In order to improve treatment efficacy and to overcome treatment resistance, it is critical to understand how cancer cells react to anticancer treatments. As the mode of cell death involved in the tumor response to metronomic chemotherapy with endocrine therapy (chemoendocrine therapy) remains to be elucidated, we studied autophagy-related markers, beclin 1 and LC3, and apoptosis-related markers, TUNEL and M30, in archived breast cancer tissue specimens from a prospective multicenter neoadjuvant chemoendocrine trial, JBCRG-07, in which an oral cyclophosphamide was administered together with an aromatase inhibitor, letrozole, in postmenopausal patients with HR-positive breast cancer. We compared the clinical response with changes in the levels of the markers and found that apoptosis and autophagy were involved in the clinical response to metronomic chemoendocrine therapy while autophagy, but not apoptosis, was involved in the response to endocrine therapy.

2. Results

2.1. Induction of Autophagy and Apoptosis by Metronomic Chemoendocrine Therapy

Tissue samples were collected from 38 of the 41 patients in the JBCRG-07 study. The baseline characteristics of the 38 patients are shown in Table 1.
Autophagy was examined by evaluating levels of beclin 1 and LC3 and apoptosis was examined by evaluating levels of TUNEL and M30 in tissues from the neoadjuvant letrozole and low-dose cyclophosphamide study (JBCRG-07). Representative images for each marker are shown in Figure 1A.
Both of the autophagy-related markers increased following metronomic chemoendocrine therapy (Figure 1B, p = 0.0010 and 0.0030 for beclin 1 and LC3, respectively). Similarly, the two apoptosis-related markers increased following treatment (Figure 1B, p = 0.0053 and 0.0006 for TUNEL and M30, respectively).
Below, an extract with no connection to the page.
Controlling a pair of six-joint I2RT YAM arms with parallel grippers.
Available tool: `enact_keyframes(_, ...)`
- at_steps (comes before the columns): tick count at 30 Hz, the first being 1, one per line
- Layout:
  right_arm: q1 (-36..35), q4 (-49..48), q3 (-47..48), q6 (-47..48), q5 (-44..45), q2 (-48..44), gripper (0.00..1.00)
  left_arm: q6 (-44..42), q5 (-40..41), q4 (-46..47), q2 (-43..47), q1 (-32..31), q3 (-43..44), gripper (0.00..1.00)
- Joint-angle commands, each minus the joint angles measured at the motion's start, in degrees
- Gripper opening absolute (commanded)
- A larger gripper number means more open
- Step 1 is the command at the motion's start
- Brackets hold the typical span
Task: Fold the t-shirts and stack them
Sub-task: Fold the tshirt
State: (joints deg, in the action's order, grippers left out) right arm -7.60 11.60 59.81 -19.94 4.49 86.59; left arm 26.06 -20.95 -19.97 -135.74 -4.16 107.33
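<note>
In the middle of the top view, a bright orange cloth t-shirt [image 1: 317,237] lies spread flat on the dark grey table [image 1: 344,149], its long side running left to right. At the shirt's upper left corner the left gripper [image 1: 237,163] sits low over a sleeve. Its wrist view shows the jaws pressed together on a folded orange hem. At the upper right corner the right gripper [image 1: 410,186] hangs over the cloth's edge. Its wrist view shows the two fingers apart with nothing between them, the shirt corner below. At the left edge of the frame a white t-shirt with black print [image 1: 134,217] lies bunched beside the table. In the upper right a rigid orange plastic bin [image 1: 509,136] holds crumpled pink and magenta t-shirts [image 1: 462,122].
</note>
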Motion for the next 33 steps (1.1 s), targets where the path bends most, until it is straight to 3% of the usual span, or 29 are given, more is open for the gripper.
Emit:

2.2. Association of Autophagy- and Apoptosis-Related Markers with Clinical Response to Metronomic Chemoendocrine Therapy

The association between changes in the levels of each marker and the clinical response to metronomic chemoendocrine therapy was examined. The baseline characteristics according to clinical response are shown in Table S1. The autophagy-related markers beclin 1 and LC3 increased significantly in the responders (Figure 2A, p = 0.012 and 0.043, respectively) but not in the non-responders. Similarly, the apoptosis-related marker M30 increased significantly in the responders (Figure 2B, p = 0.0059) but not in the non-responders. TUNEL showed a trend for increase in the responders (Figure 2B, p = 0.060).

2.3. Association between the Levels of Autophagy- and Apoptosis-Related Markers and the Clinical Response to Endocrine Therapy

In our previous study, we showed that endocrine therapy induces autophagy but not apoptosis [17]. In the present study, we investigated whether autophagy or apoptosis were associated with the clinical response to endocrine therapy using samples from the multicenter neoadjuvant exemestane trial (JFMC34-0601). The baseline characteristics of patients in JFMC34-0601 according to clinical response are shown in Table S2. The levels of autophagy-related markers, beclin 1 and LC3, were increased significantly in patients who showed a clinical response to endocrine therapy (Figure 3A, p = 0.022 and 0.020, respectively). LC3 also increased in the non-responders (p = 0.016). The apoptosis-related markers, TUNEL and M30, did not increase in either the responders or the non-responders (Figure 3B), although M30 decreased in the responders (Figure 3B, p = 0.014).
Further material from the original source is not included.